- Ziegler in 2020

Vice President of the Bundestag (on proposal of the SPD-faction)
- In office 26 November 2020 – 26 October 2021
- President: Wolfgang Schäuble
- Preceded by: Thomas Oppermann
- Succeeded by: Aydan Özoğuz

Member of the Bundestag; from Brandenburg;
- In office 27 October 2009 – 26 October 2021
- Preceded by: Ernst Bahr
- Succeeded by: Multi-member district
- Constituency: Prignitz – Ostprignitz-Ruppin – Havelland I (2009–2013) State list (2013–2021)

Minister for Labour, Social Affairs, Health and Family of Brandenburg
- In office 13 October 2004 – 6 November 2009
- Minister-President: Matthias Platzeck
- Preceded by: Günter Baaske
- Succeeded by: Günter Baaske

Minister of Finance of Brandenburg
- In office 19 September 2000 – 19 September 2004
- Minister-President: Manfred Stolpe Matthias Platzeck
- Preceded by: Wilma Simon
- Succeeded by: Rainer Speer

Member of the Landtag of Brandenburg; for Prignitz I;
- In office 11 October 1994 – 21 October 2009
- Preceded by: Constituency established
- Succeeded by: Holger Rupprecht

Personal details
- Born: 28 September 1960 (age 65) Leipzig, East Germany
- Party: Social Democratic
- Children: 2
- Education: Humboldt University of Berlin

= Dagmar Ziegler =

German politician (born 1960)

Dagmar Ziegler (born 28 September 1960) is a German politician of the Social Democratic Party (SPD) who served as a member of the Bundestag from the state of Brandenburg from 2009 until 2021.

== Political career ==
=== Career in state politics ===
From 1994 until 2009, Ziegler was a member of the State Parliament of Brandenburg. In the government of Minister-President Matthias Platzeck, she served as State Minister of Finance (2000-2004) and State Minister for Labour, Social Affairs, Health and Families (2004-2009).

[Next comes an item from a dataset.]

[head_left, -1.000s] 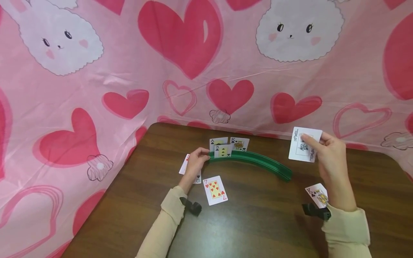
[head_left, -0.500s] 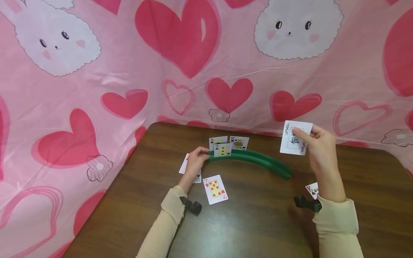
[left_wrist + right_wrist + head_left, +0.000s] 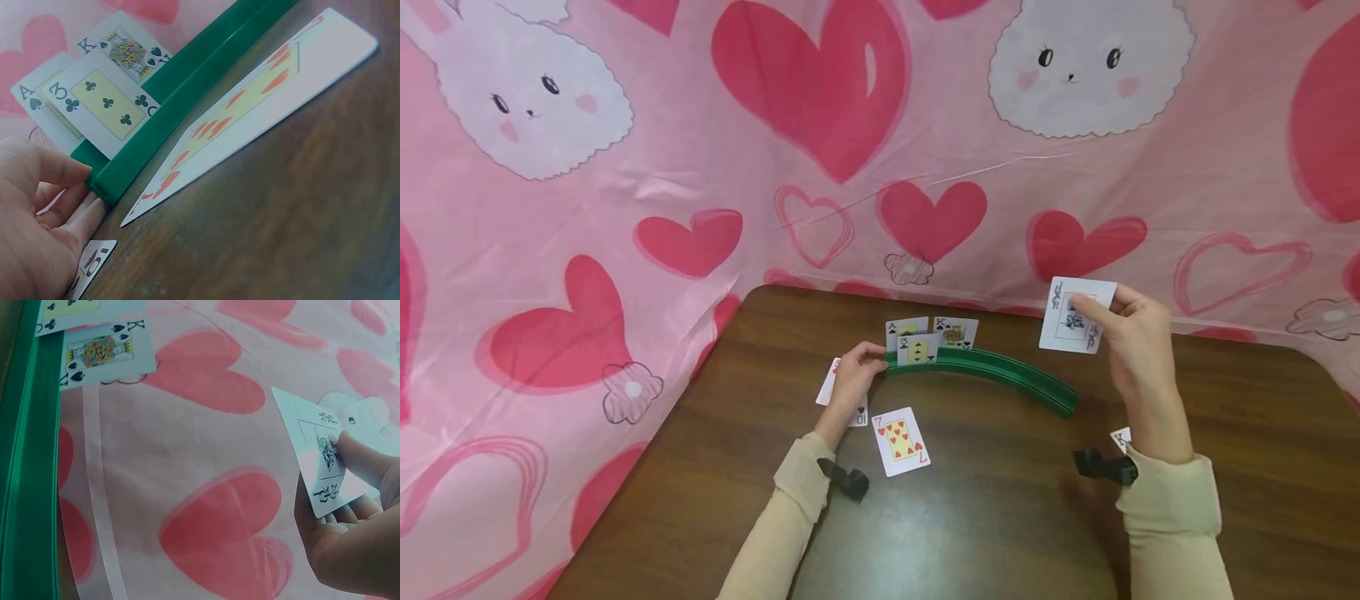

=== Member of the German Parliament (2009–2021) ===
Ziegler became a member of the Bundestag after the 2009 German federal election. From 2009 until 2013, she was Member of the Bundestag FOR Prignitz – Ostprignitz-Ruppin – Havelland I in north-western Brandenburg State, and served as deputy chairwoman of the SPD parliamentary group under the leadership of chairman Frank-Walter Steinmeier.

She lost her constituency in 2013 to Sebastian Steineke from the CDU, but was elected on the state list.

In the negotiations to form a Grand Coalition of Chancellor Angela Merkel's Christian Democrats (CDU together with the Bavarian CSU) and the SPD following the 2013 federal elections, Ziegler was part of her party's delegation in the working group on families, women and equality, led by Annette Widmann-Mauz and Manuela Schwesig.

From 2014, Ziegler served on the parliament’s Council of Elders, which – among other duties – determines daily legislative agenda items and assigns committee chairpersons based on party representation. In 2018, she also joined the Committee on Economic Cooperation and Development.

Ziegler contested the same constituency in 2017, but failed. She returned to the Bundestag on the list.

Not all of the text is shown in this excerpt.